_Exercise prompt_:
Say how many lines of the data contain "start", and nothing more.

_Exercise input_:
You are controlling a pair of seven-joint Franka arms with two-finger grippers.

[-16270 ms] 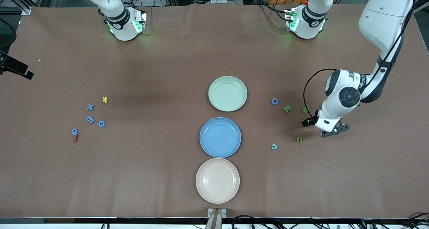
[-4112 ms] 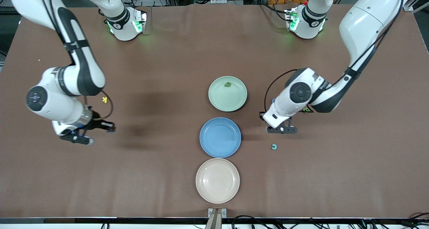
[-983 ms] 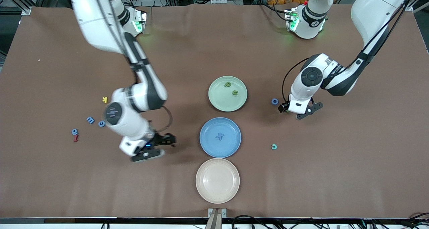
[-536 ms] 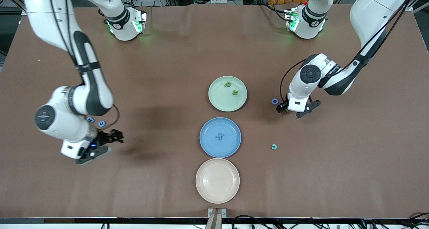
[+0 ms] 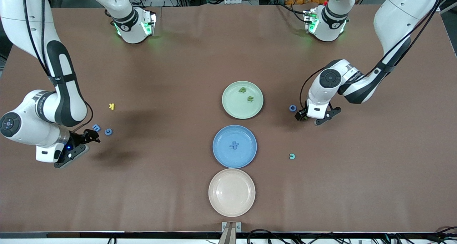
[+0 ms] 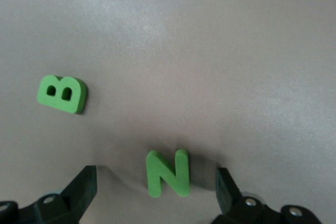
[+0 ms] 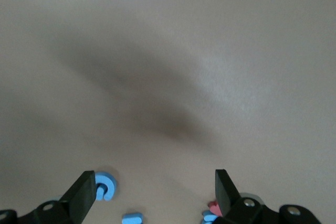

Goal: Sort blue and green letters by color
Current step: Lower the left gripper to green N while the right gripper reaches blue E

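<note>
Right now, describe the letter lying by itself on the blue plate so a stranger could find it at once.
Three plates sit in a row mid-table; take the middle one, the blue plate, between the green plate and the beige plate. On it lies a single blue X, the only letter on that plate, while the green plate holds two green letters.

Green N [image 6: 168, 173], B [image 6: 61, 94] lie flat, apart.
</note>
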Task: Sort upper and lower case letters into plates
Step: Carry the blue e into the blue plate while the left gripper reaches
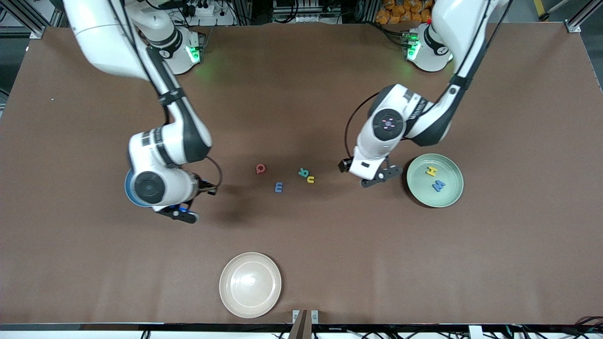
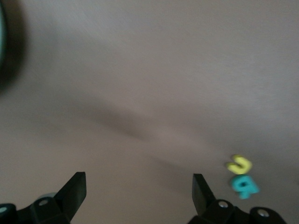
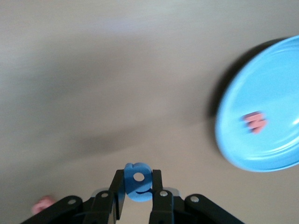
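Letters of tiny flat foam, sorted only in part. Small blue foam letter (image 3: 138, 182) pinched between the closed fingers of the right gripper (image 3: 138, 189), held in the air just beside the round shallow blue plate (image 3: 266, 112), at the right arm's end of the brown surface (image 1: 301, 254). On that plate, one red letter (image 3: 255, 121); shape too blurred to read. Plate mostly hidden under the right arm's wrist in the front view.

Left gripper (image 2: 138, 189) spread wide and empty, hovering over bare surface between the mid-table letters and the pale mint green round plate (image 1: 414, 188). In the mint plate, a yellow letter H (image 1: 431, 171) and, nearer the front camera, a blue letter M (image 1: 438, 185), close together.

Loose on the surface between the two grippers: a red lowercase letter (image 1: 260, 168); a pale blue lowercase m (image 1: 279, 187), nearer the front camera; a teal letter (image 1: 303, 172) and a yellow lowercase letter (image 1: 310, 179), touching or nearly so, toward the left arm's end.

Well apart from all this, near the front edge of the surface, a cream-beige round plate (image 1: 250, 284) with nothing in it.
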Tool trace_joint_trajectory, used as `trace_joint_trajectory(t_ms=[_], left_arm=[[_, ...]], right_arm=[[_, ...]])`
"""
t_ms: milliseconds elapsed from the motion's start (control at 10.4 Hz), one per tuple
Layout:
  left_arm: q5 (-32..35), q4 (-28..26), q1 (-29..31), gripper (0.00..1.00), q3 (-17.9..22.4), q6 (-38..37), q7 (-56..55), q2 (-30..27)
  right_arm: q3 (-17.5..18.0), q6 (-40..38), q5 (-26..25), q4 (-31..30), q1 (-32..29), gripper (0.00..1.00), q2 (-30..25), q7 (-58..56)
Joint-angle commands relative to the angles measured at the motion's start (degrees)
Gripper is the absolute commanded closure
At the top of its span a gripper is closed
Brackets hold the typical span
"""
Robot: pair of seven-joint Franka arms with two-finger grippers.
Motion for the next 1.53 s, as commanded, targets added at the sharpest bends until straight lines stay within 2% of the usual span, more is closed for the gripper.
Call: trace_joint_trajectory(t_ms=[0, 96, 384, 671, 767, 863, 959, 1055, 1151, 1342, 1438], left_arm=[[-1.3, 9.9, -9.6, 0.00, 6.8, -0.7, -14.4, 8.2], [-1.7, 12.1, -11.0, 0.00, 7.7, -0.3, -19.6, 10.6], [-1.4, 19.5, -14.2, 0.00, 8.0, 1.1, -33.2, 17.8], [-1.7, 22.7, -15.7, 0.00, 8.7, 1.3, -38.7, 19.7], [-1.7, 22.9, -16.5, 0.00, 8.7, 1.3, -39.6, 19.8], [-1.7, 22.9, -17.1, 0.00, 8.7, 1.3, -39.8, 20.1], [-1.7, 22.9, -17.5, 0.00, 8.7, 1.4, -39.7, 20.4], [-1.7, 22.9, -17.5, 0.00, 8.7, 1.4, -39.7, 20.5], [-1.7, 22.7, -17.6, 0.00, 8.7, 1.4, -39.0, 20.6], [-1.5, 22.5, -18.1, 0.03, 8.7, 1.4, -38.5, 21.1], [-1.1, 22.5, -18.1, 0.08, 8.6, 1.5, -38.0, 21.5]], right_arm=[[0.9, 0.8, -1.0, -7.5, -6.0, 1.00, -4.5, -6.7], [1.0, 1.4, -0.8, -9.3, -10.2, 1.00, -5.0, -10.8], [1.0, 6.2, -0.8, -14.7, -14.2, 1.00, -5.6, -16.9], [1.0, 8.0, -0.6, -16.6, -16.6, 1.00, -5.4, -20.7], [1.0, 8.0, -0.6, -16.5, -16.8, 0.92, -5.3, -20.7], [1.1, 7.9, -0.3, -16.5, -17.6, 0.57, -5.0, -20.7], [1.1, 7.9, -0.3, -16.5, -17.9, 0.41, -5.0, -20.7], [1.1, 7.9, -0.2, -16.5, -17.9, 0.09, -5.0, -20.7], [1.1, 7.8, -0.2, -16.4, -18.0, 0.00, -4.9, -20.6], [1.1, 7.6, -0.1, -16.2, -17.9, 0.00, -4.9, -20.0], [1.1, 7.4, 0.6, -16.1, -17.9, 0.00, -5.0, -19.9]])
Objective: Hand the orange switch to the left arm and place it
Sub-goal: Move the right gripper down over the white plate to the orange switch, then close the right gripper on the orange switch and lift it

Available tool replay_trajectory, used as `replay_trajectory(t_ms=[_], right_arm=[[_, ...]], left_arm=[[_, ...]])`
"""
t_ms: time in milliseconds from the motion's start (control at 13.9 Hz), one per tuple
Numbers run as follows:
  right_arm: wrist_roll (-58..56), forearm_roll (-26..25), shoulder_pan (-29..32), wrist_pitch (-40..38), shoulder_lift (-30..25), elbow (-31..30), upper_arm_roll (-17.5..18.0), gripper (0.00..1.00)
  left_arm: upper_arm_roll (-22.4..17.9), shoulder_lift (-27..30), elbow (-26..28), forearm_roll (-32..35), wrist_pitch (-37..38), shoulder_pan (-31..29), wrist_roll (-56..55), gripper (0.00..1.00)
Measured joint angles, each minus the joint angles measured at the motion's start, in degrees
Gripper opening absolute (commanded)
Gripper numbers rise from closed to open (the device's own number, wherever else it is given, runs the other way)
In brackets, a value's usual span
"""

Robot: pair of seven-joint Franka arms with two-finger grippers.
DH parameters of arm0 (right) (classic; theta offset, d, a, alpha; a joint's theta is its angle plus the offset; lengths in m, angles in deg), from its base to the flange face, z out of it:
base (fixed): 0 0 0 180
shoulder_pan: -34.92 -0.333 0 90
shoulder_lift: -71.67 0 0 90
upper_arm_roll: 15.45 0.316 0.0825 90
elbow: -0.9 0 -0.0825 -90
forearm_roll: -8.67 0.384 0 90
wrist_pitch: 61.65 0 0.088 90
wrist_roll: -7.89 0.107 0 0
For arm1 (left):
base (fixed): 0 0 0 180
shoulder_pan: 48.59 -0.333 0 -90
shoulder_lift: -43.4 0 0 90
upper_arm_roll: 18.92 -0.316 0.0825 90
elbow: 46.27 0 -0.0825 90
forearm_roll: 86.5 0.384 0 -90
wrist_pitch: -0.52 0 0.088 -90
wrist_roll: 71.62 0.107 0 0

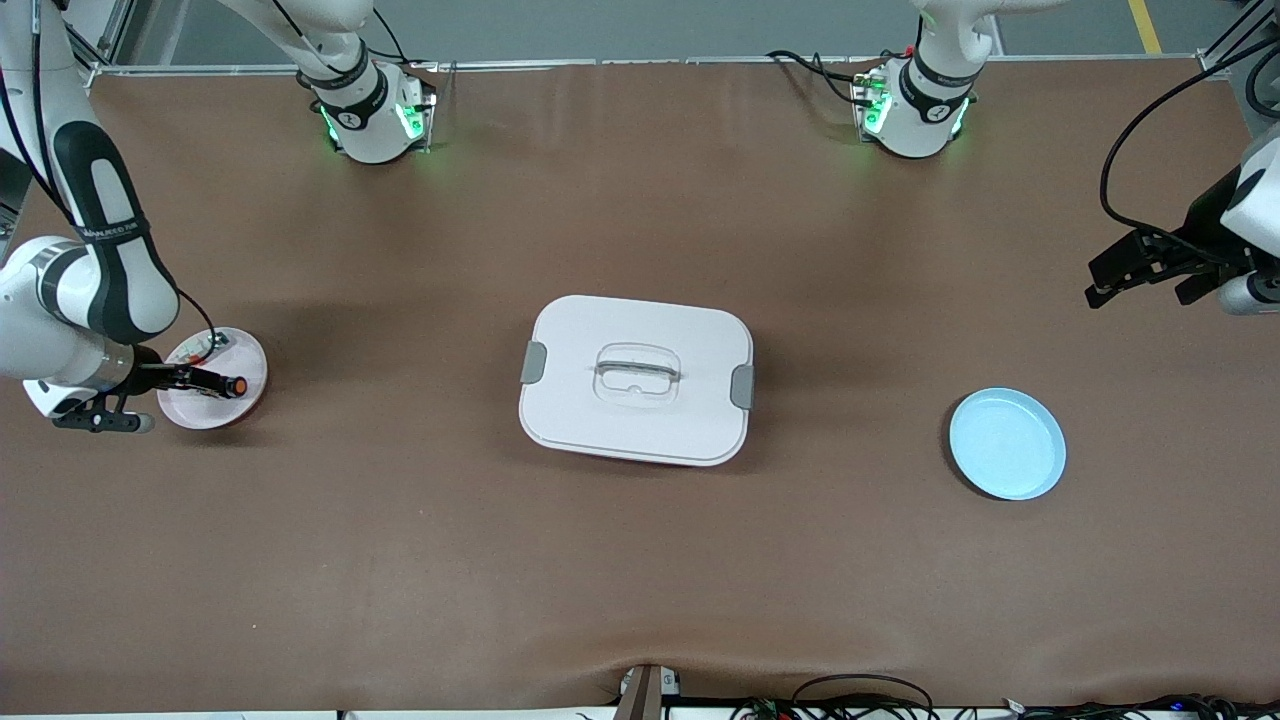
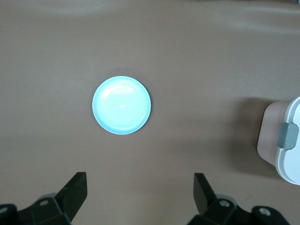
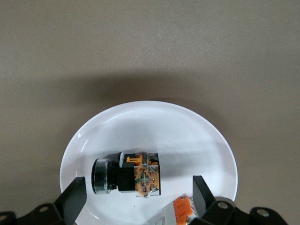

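The orange switch point(image 3: 126, 174) lies on its side in a small white plate point(image 3: 154, 126), with its black round end and orange-marked body showing. In the front view its orange face point(image 1: 237, 386) shows on that plate point(image 1: 245, 355) at the right arm's end of the table. My right gripper point(image 3: 139, 187) is low over the plate, open, with a finger on either side of the switch and not touching it. My left gripper point(image 1: 1140, 275) hangs open and empty over the left arm's end of the table point(image 2: 140, 185). The white box point(image 1: 636, 378) sits mid-table.
A silvery part with an orange bit point(image 3: 180, 211) lies in the same white plate beside the switch. An empty light-blue plate point(image 1: 1007, 443) sits toward the left arm's end, nearer the front camera than the left gripper; it also shows in the left wrist view point(image 2: 122, 105), with the box's corner point(image 2: 288, 140).
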Motion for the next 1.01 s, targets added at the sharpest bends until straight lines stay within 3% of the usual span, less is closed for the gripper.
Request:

_Result below_:
4